The Motorbus and Passenger Rail Service Employee Violence Prevention Act was passed by both chambers of the New Jersey Legislature with unanimous votes. The law will make assaults on a public or private transit employee a third-degree aggravated assault crime with higher penalties of 3 to 5 years in prison and up to a $15,000 fine. Currently, it is a fourth-degree crime with lesser penalties of 18 months in prison and up to a $10,000 fine. In addition, if a deadly weapon is used in an attack, that rider could be banned for life.

"In New Jersey, these assaults on NJ Transit workers have increased and become more violent with passengers refusing to follow the federal mask mandate on public transit. Our members are the subject of that abuse, which not only endangers them, but the passengers they're responsible for," said ATU NJ State Council Chair Orlando Riley. "We thank Governor Murphy for recognizing the importance of this legislation to protect our members and the leadership of Assemblyman Daniel Benson, Assemblywoman Yvonne Lopez, and Assemblyman Harold Wirths in getting this bill to the finish line."

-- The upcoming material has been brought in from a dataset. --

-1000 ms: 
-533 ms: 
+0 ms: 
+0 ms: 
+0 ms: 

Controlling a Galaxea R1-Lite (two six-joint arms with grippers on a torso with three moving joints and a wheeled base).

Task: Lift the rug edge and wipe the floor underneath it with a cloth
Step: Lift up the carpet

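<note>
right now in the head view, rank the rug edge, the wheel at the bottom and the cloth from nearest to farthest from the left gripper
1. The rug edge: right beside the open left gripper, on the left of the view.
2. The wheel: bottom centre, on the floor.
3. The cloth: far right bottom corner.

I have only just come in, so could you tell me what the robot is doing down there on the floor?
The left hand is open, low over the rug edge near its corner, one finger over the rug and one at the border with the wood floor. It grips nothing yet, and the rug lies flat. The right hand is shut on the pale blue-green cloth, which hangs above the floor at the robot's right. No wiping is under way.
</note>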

For decades the ATU has been advocating to keep transit workers safe on the job in New Jersey including securing passage of the original bill that made attacking a transit worker a fourth-degree crime. The passage of this new legislation would not have been possible without ATU's New Jersey State Council and Locals, who have been aggressively organizing and advocating for the safety of our members and riders.

NJ Transit reported 82 assaults of bus operators between January and September 2021 and 52 assaults of rail crews. Among these was an incident in October where a passenger on an NJ Transit train threatened a conductor with a knife after the conductor asked him to put on a mask. Also, in January, a 21-year-old woman punched and spit in the face of a NJ Transit bus driver.

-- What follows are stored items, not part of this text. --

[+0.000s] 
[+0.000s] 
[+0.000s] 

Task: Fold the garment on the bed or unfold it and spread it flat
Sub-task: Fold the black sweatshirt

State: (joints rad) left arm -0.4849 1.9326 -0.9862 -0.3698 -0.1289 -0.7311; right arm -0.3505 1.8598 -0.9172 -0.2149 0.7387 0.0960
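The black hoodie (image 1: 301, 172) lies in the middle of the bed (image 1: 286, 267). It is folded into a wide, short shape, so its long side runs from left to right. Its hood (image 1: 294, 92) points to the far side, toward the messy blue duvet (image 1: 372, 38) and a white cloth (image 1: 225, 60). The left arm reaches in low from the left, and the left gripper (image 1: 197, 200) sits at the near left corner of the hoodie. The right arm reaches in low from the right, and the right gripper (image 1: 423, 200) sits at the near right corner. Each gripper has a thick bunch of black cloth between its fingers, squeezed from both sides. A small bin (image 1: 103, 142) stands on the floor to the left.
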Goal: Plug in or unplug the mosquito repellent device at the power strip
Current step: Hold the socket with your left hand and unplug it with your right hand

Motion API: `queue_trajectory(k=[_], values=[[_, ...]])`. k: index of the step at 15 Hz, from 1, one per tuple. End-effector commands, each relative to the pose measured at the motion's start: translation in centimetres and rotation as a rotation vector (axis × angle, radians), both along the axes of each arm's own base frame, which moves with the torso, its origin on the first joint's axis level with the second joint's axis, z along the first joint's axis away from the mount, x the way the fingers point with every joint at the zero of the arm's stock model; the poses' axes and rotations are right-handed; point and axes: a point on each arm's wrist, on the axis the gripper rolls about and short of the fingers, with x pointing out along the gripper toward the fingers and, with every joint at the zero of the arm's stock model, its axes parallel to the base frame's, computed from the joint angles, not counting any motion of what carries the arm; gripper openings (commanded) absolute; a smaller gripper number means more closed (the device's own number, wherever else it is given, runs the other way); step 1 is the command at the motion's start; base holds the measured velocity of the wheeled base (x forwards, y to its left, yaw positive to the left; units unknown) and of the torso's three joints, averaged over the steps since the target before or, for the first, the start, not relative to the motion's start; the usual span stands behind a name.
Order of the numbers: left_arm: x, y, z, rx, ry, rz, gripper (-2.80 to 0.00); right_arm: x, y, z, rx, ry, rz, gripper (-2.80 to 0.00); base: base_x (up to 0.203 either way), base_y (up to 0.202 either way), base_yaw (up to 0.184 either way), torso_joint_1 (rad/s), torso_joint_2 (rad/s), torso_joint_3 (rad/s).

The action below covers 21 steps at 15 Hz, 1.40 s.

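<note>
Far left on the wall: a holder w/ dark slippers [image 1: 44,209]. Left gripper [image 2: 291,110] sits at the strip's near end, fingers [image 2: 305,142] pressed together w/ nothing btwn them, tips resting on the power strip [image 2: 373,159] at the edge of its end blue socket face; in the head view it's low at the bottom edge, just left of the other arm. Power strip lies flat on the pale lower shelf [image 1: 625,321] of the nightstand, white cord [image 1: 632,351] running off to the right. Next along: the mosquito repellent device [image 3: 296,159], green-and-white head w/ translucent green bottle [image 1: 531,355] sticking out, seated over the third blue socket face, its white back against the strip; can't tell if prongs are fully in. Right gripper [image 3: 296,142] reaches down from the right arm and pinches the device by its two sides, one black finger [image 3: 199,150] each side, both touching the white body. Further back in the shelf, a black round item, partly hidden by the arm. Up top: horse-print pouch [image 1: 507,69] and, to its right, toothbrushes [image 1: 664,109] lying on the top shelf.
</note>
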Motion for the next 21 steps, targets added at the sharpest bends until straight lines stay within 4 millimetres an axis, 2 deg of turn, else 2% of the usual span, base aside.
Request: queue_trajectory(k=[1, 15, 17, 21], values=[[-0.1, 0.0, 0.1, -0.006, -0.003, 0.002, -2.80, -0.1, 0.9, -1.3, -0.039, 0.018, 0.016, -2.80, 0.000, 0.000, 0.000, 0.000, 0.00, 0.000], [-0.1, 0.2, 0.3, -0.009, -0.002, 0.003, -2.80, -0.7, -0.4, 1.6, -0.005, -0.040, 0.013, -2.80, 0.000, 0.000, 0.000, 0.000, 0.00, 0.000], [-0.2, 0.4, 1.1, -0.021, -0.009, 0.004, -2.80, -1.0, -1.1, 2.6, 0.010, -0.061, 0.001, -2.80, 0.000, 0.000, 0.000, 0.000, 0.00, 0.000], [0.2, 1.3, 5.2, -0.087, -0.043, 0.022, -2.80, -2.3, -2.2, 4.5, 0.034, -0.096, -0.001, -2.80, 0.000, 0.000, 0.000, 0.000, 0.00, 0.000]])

The legislation also requires transit operators to install communication systems for immediate incident reporting. They must also coordinate with law enforcement and transit police on protecting transit workers, establish an employee assistance program, and provide violence and mental health training for workers.

"Not a week goes by that we don't hear a story about a transit worker being punched, spit on, verbally abused, sexually assaulted, stabbed, or worse by passengers. Our NJ members have been heroes on the frontlines of the pandemic, and we need to do a better job of protecting them," said ATU International President John Costa. "We want to thank Governor Phil Murphy, a long-time ally of the ATU, and the members of the New Jersey legislature for recognizing the immense value that transit workers bring to the state of New Jersey and the need to protect them. Punishing assaults on transit workers to the fullest extent of the law sends a strong message that these types of attacks will not be tolerated and will help save lives."